DIRECTIONS: From the material below, please set down exactly the lines starting with the one with "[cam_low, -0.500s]" and going on through the one with "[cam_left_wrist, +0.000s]", without a single picture.

STORED DATA:
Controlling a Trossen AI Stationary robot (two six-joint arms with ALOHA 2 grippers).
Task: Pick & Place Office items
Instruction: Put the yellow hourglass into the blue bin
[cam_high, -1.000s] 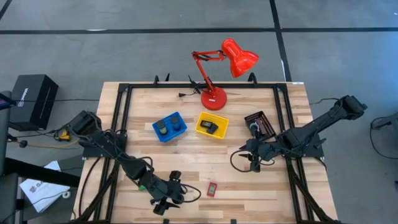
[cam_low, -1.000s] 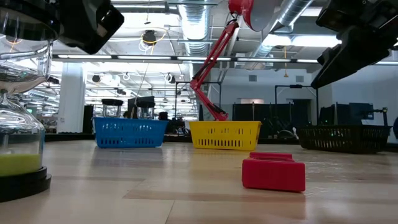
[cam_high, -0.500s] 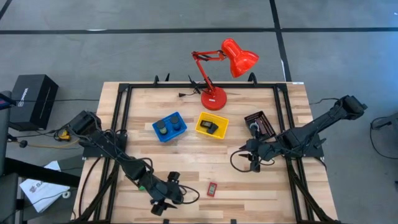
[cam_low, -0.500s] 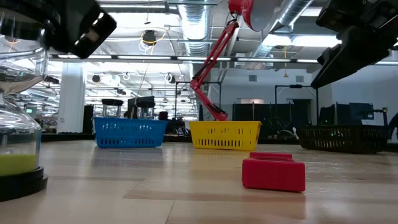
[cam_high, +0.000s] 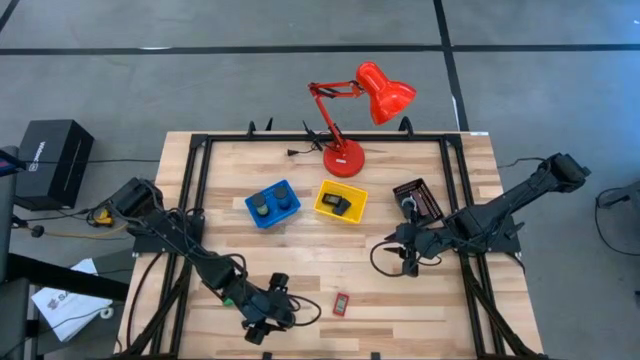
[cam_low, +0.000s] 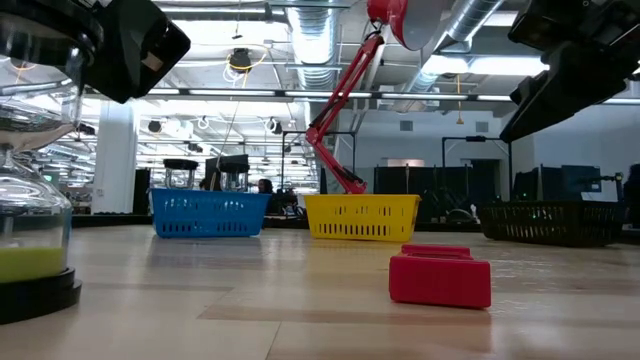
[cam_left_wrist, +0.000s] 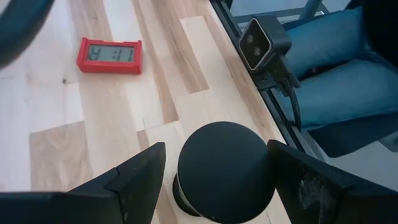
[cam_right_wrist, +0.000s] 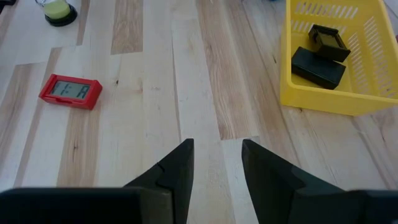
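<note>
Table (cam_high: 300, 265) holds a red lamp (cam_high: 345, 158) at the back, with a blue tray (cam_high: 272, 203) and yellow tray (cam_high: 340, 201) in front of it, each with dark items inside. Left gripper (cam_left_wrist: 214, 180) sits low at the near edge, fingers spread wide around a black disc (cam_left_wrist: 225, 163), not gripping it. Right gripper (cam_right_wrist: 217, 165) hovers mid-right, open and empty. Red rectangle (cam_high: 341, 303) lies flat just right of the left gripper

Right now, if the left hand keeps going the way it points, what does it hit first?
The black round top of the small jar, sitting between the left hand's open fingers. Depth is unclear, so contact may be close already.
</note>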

EXERCISE RESULT:
[cam_low, -0.500s] 
[cam_high, +0.000s] 
[cam_low, +0.000s] 
[cam_left_wrist, +0.000s] 

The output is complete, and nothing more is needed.